We scored the expression values of the 185 genes using the modified Cosinor analysis [30]. This analysis was used successfully in previous experiments to score the circadian expression for genes in Drosophila, mouse, and Arabidopsis [10,31,28]. A previous study using this approach in Arabidopsis employed three threshold scales of significance to assess probability (pMMC-β): < 0.02, 0.05, and 0.1 [28]. We used the same confidence cut-offs to define rhythmic genes (Table 1).

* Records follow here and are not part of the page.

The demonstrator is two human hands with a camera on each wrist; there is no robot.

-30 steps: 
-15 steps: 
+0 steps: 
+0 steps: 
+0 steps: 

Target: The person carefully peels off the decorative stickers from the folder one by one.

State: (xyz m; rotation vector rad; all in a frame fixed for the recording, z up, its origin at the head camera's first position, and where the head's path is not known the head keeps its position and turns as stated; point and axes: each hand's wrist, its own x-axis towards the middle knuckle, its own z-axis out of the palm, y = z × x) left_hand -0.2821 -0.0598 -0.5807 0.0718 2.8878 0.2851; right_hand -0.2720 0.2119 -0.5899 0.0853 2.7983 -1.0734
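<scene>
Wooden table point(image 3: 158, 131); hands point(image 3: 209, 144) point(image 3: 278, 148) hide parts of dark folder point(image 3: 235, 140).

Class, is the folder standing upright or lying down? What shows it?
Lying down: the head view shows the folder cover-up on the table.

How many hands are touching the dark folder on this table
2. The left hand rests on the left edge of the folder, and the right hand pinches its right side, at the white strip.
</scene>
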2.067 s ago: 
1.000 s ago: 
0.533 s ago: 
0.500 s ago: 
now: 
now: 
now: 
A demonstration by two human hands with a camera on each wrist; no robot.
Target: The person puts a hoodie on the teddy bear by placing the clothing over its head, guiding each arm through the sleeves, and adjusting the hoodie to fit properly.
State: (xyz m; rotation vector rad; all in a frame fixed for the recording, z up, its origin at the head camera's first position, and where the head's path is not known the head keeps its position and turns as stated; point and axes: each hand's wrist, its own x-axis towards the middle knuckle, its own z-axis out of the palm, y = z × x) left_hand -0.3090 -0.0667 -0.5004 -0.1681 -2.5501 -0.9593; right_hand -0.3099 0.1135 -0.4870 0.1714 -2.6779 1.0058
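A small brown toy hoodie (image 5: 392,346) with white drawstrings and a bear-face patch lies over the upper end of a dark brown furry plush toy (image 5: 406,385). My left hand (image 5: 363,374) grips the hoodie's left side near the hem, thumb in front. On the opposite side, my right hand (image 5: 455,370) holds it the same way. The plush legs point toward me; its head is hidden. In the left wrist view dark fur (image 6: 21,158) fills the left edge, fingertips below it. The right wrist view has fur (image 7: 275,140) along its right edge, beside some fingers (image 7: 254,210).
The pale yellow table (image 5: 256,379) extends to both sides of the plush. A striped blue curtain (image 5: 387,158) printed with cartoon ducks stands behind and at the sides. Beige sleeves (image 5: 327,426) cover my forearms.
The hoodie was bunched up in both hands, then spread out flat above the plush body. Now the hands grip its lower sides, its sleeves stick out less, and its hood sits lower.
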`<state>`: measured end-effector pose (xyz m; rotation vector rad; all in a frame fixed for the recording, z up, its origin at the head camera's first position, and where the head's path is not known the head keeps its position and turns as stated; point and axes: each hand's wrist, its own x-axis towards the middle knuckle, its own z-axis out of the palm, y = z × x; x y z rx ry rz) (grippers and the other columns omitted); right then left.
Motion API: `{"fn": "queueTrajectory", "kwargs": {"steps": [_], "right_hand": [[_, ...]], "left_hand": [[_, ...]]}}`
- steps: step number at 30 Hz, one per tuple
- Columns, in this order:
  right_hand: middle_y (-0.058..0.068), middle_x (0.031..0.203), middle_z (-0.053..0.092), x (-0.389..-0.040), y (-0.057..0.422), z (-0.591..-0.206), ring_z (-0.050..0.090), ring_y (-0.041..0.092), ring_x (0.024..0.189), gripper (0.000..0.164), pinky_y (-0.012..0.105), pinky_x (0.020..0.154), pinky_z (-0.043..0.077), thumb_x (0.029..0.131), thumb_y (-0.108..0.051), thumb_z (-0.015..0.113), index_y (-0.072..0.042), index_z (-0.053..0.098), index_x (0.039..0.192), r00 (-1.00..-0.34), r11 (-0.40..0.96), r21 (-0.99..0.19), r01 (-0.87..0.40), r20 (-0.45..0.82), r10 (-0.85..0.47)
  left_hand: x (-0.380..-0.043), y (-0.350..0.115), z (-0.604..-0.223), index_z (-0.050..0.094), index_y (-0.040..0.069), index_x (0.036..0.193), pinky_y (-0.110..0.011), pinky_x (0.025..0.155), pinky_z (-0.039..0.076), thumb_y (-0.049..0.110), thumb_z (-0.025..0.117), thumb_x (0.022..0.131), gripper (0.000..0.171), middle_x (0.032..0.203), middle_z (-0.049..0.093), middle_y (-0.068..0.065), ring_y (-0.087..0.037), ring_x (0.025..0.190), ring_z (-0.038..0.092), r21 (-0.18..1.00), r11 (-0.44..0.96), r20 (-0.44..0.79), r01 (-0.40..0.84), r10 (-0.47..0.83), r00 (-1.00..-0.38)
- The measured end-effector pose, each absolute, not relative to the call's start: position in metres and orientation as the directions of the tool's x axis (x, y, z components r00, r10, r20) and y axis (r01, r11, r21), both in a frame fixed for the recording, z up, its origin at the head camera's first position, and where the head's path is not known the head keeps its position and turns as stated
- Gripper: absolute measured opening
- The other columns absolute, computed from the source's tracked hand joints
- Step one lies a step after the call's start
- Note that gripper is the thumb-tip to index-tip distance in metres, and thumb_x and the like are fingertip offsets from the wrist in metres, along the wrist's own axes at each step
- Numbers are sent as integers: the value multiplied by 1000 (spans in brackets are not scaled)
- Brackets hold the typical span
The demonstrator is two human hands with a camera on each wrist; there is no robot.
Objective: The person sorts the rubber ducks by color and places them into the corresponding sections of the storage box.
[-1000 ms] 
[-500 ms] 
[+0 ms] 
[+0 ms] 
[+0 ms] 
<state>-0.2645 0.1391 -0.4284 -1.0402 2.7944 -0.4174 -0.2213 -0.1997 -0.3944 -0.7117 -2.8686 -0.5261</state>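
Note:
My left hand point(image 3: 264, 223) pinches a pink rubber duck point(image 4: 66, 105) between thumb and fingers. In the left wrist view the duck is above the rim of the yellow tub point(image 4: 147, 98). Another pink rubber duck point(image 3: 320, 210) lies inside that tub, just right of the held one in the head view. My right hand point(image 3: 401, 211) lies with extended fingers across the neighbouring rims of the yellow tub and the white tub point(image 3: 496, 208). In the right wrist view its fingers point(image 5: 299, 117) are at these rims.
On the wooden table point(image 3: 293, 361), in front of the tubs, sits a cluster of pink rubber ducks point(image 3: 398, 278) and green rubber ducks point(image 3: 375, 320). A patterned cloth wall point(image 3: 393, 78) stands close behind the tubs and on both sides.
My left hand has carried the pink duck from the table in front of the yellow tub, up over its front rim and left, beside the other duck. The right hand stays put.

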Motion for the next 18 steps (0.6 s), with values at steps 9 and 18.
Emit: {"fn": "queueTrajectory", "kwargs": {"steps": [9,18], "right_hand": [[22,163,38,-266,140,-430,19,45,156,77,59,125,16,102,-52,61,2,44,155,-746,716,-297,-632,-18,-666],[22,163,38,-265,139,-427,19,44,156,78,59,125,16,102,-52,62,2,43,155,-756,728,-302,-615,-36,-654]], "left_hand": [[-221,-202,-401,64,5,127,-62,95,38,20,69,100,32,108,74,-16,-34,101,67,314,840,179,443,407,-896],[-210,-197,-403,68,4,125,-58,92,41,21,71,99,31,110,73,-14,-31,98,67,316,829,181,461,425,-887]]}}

A total of 42 transcription factor genes with a pMMC-β value of 0.05, which reflected 9 MYB, 19 bHLH, and 14 bZIP transcription factors, were scored as rhythmic (Table 1, Additional file 1). The percentages of rhythmic bHLH and bZIP genes within each respective family were similar to, or even slightly higher than, that of the set of "all" genes (Table 1). The percentage of rhythmic MYB genes was less than that of the bHLH, bZIP, and the set of all genes; however, noteworthy is the percentage of expressed-MYB on the array that was, itself, lower than other sets. A graphic representation of the expression patterns illustrates when a given peak occurred during transcription factor oscillation (in (h) hours relative to zeitgeber time, which is the time of the last external temporal cue such as the dawn signal of lights-on), (Figure 1). It was noted that many bZIP genes were transcribed during the photophase of the day, whereas many MYB genes peaked during the skotophase (Figure 1). These collective results highlight that, as expected, many transcription factors oscillate, and do so at many discreet phases of the daily cycle.
Table 1.
Genome | GENEVESTIGATOR | COSOPT (pMMC-beta) | Rhythmic (%) on the array | ||||||
Total | All | (p < 0.1) | < 0.02 | < 0.05 | < 0.10 | < 0.02 | < 0.05 | <0.10 | |
MYB | 131 | 122 | 51 | 4 | 9 | 16 | 3.3 | 7.4 | 13.1 |
bHLH | 162 | 111 | 81 | 12 | 19 | 27 | 10.8 | 17.1 | 24.3 |
bZIP | 75 | 67 | 53 | 6 | 14 | 17 | 9.0 | 20.9 | 25.4 |
Total | 368 | 300 | 185 | 22 | 42 | 60 | 7.3 | 14.0 | 20.0 |
(all genes in Edwards K. D. et.al.) | |||||||||
7.6 | 15.4 | 22.54 |
Circadian function of transcription factors
In the in silico analysis (Figure 1), we found several night-expressed transcription factors. We wondered if such transcription factors could be the as of yet unidentified clock components proposed by current models [16,17]. To generically test this hypothesis, we surveyed T-DNA tagged lines targeting these transcription factors, obtained from the public stock center, and measured circadian rhythms of these mutants in our system. However, no strong alternations of the circadian rhythm were observed in any of these lines under our assay condition (data not shown). Our observation suggested that none of these factors are the predicted clock element, and thus alternative approaches must be used to define such circadian mutants.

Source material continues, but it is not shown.